EXERCISE PROMPT.
Look through the records below for the line holding "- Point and". Write it out exactly, with each following line through the line holding "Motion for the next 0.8".

[[ GIVEN INFORMATION open ]]

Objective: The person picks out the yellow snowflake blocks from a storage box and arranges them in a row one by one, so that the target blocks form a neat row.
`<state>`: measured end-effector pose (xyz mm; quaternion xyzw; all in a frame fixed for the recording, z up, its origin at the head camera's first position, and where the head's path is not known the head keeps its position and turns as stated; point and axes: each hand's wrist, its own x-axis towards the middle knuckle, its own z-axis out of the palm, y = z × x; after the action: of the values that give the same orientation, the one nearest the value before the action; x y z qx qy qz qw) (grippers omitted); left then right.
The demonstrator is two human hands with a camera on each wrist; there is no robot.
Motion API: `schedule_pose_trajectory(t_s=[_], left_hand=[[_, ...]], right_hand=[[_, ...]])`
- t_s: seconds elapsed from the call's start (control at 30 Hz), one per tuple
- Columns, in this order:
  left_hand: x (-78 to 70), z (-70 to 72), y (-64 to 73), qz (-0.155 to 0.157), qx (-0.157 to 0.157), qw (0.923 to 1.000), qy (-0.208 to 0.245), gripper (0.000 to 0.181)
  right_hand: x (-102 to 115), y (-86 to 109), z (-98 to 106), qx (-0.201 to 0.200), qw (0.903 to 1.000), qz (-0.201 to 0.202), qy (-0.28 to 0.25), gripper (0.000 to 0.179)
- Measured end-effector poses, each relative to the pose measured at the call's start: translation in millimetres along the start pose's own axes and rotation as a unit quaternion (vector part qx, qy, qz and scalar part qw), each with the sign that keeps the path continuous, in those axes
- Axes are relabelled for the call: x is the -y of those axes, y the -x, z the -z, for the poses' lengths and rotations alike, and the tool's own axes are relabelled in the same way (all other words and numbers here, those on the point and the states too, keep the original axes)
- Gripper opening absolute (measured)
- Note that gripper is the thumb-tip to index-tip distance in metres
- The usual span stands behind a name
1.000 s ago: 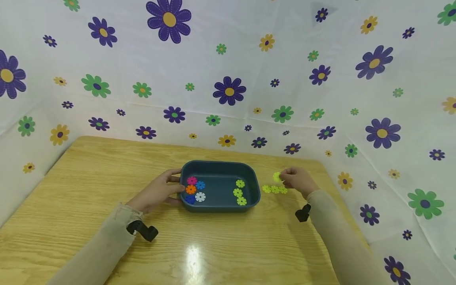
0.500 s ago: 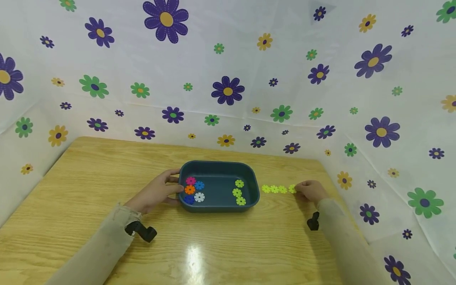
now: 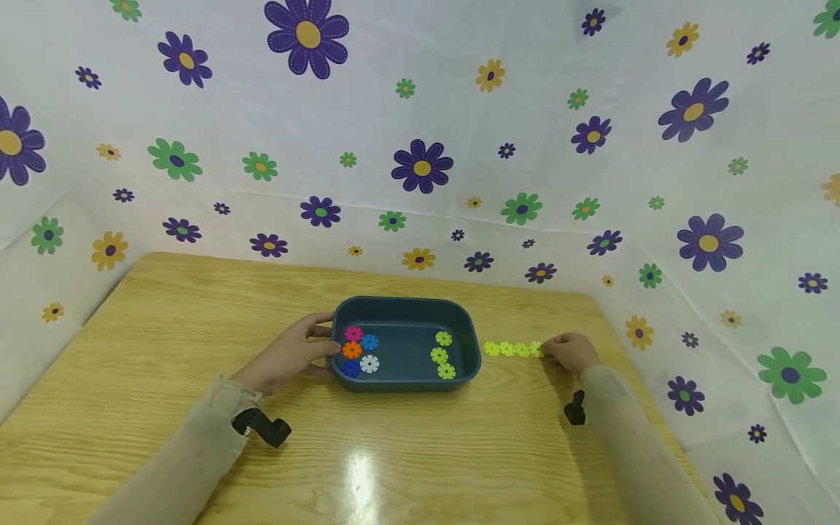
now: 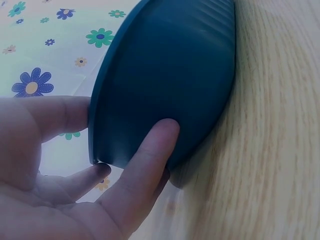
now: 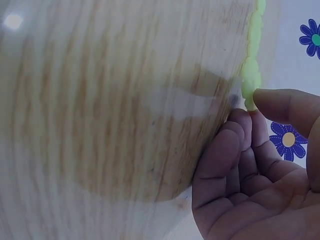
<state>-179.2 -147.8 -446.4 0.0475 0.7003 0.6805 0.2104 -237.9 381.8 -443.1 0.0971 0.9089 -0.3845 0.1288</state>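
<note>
A dark blue-green tray (image 3: 407,385) stands on the table. My left hand (image 3: 289,355) grips its left end, fingers spread about the wall and rim. In the left wrist view, one fingertip (image 4: 167,131) lies against the tray's outer wall. To the tray's right, several yellow-green notched discs (image 3: 507,349) form a straight row. My right hand (image 3: 574,353) pinches the yellow-green disc (image 3: 536,348) at the row's right end, partly hidden by the fingers. From the right wrist, the row (image 5: 253,42) shows edge-on, running away from the thumb and fingertips.
Inside the tray, pink (image 3: 354,333), orange (image 3: 351,350), white (image 3: 370,364) and two blue discs lie at the left. Three yellow-green discs (image 3: 439,355) lie at the right. Behind the wooden table (image 3: 216,306) hangs a flower-print cloth (image 3: 367,109).
My right hand has brought the pinched disc from above the row to its right end, then slightly left against it. The left hand and tray have stayed in place.
</note>
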Motion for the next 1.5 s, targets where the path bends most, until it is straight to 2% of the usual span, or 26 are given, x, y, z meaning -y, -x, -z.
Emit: schedule_pose_trajectory(t_s=[0.4,0.6,0.87,1.13,1.33,1.5], left_hand=[[-1.0,-3.0,1.0,-0.006,0.004,1.0,0.001,0.068],[-1.4,-1.7,1.4,-0.003,-0.001,1.0,0.003,0.068],[-2.1,-2.6,1.3,0.0,-0.009,1.0,-0.003,0.069],[-3.1,-3.3,2.8,-0.001,-0.007,1.0,-0.006,0.068],[-3.3,-2.9,3.2,-0.006,-0.003,1.0,0.001,0.068],[-3.0,-3.8,3.2,-0.005,-0.006,0.9999,0.006,0.068]], right_hand=[[4,6.5,3,-0.001,1.0,0.007,0.001,0.026],[27,21.5,-4,0.007,0.9997,0.024,0.004,0.035],[86,44.0,-31,0.017,0.997,0.074,0.011,0.032],[137,62.0,-60,0.023,0.9916,0.125,-0.023,0.024],[160,63.9,-92,0.056,0.9846,0.163,-0.03,0.019],[168,58.4,-119,0.063,0.9838,0.166,0.02,0.015]])
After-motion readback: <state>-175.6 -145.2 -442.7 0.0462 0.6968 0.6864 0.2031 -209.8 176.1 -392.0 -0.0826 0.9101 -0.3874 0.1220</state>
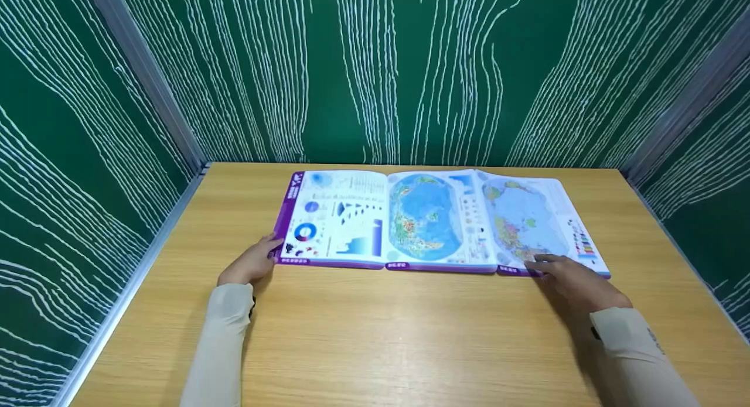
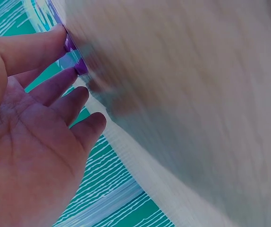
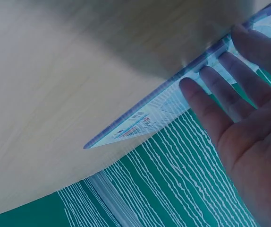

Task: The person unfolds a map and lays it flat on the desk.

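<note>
A purple-edged map booklet [image 1: 328, 219] lies unfolded on the table, its panels side by side. The left panel carries charts and text; a blue world map [image 1: 428, 216] fills the middle, and a paler world map [image 1: 530, 219] is on the right. My left hand [image 1: 253, 262] touches the near left corner, its thumb and fingers at the purple edge [image 2: 81, 66] in the left wrist view. On the near edge of the right panel rests my right hand [image 1: 577, 281], covering part of the map. Its fingers look mostly straight in the right wrist view.
The wooden table [image 1: 375, 337] extends in front of and beside the booklet. Green walls [image 1: 322, 73] with white wavy lines rise at the back and sides, joined by grey corner posts [image 1: 155, 73].
</note>
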### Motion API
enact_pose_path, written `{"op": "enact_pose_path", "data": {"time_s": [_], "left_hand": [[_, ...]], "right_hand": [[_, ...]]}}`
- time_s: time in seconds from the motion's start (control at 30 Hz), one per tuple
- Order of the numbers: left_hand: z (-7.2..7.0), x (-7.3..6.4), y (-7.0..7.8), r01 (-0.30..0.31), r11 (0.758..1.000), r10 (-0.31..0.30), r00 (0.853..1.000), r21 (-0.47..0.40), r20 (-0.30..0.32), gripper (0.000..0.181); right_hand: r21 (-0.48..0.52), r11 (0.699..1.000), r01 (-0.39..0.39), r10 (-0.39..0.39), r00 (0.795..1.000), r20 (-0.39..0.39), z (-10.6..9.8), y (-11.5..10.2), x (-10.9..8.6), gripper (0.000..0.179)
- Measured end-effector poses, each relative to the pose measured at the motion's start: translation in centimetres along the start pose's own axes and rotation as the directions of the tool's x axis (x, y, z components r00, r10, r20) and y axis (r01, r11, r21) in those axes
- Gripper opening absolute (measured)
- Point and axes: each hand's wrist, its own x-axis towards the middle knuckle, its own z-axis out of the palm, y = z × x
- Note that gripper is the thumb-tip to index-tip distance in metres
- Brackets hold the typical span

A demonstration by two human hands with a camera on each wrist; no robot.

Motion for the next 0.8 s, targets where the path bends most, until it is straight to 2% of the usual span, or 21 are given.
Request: {"op": "enact_pose_path", "data": {"time_s": [0.03,0.1,0.2,0.4,0.57,0.7,0.8], "left_hand": [[0.01,-0.01,-0.02,0.0,1.0,0.0,1.0,-0.001,-0.001,0.056],[0.05,-0.04,-0.05,0.002,1.0,-0.002,1.0,-0.003,-0.003,0.056],[0.08,-0.01,-0.07,0.004,1.0,-0.004,1.0,-0.011,-0.005,0.055],[0.08,0.02,-0.05,0.003,1.0,-0.003,1.0,-0.011,-0.011,0.054],[0.09,0.13,-0.11,0.01,1.0,-0.01,1.0,0.018,-0.013,0.053],[0.04,0.09,-0.07,-0.018,0.998,0.02,0.998,0.053,-0.054,0.055],[0.0,-0.02,0.31,-0.013,0.998,0.02,0.994,0.059,-0.106,0.058]], "right_hand": [[-0.079,0.996,0.042,-0.044,0.999,-0.027,0.02,0.0,-0.11,0.051],[-0.226,0.969,0.099,-0.117,0.991,-0.068,0.09,0.03,-0.18,0.052],[-0.3,0.946,0.122,-0.152,0.985,-0.081,0.06,0.0,-0.04,0.048],[-0.211,0.97,0.119,-0.134,0.989,-0.057,-0.12,-0.2,0.09,0.041],[-0.141,0.986,0.084,-0.09,0.995,-0.031,-0.09,-0.36,0.1,0.042],[-0.094,0.995,0.041,-0.044,0.999,-0.028,-0.22,-0.62,-0.09,0.046],[-0.064,0.998,-0.004,0.001,0.999,-0.038,-0.41,-0.91,-0.19,0.051]]}}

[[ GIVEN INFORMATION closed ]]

TASK OUTPUT.
- Point and axes: each hand's wrist, its own x-axis towards the middle knuckle, its own z-axis out of the palm, y = z × x
- Note that gripper is the thumb-tip to index-tip distance in metres
- Brackets hold the typical span

A demonstration by two human hands with a camera on each wrist; no robot.

Motion for the next 0.8 s, targets where the path bends most, until it is straight to 2% of the usual span, or 21 are given.

Nothing more is needed to finish the exercise.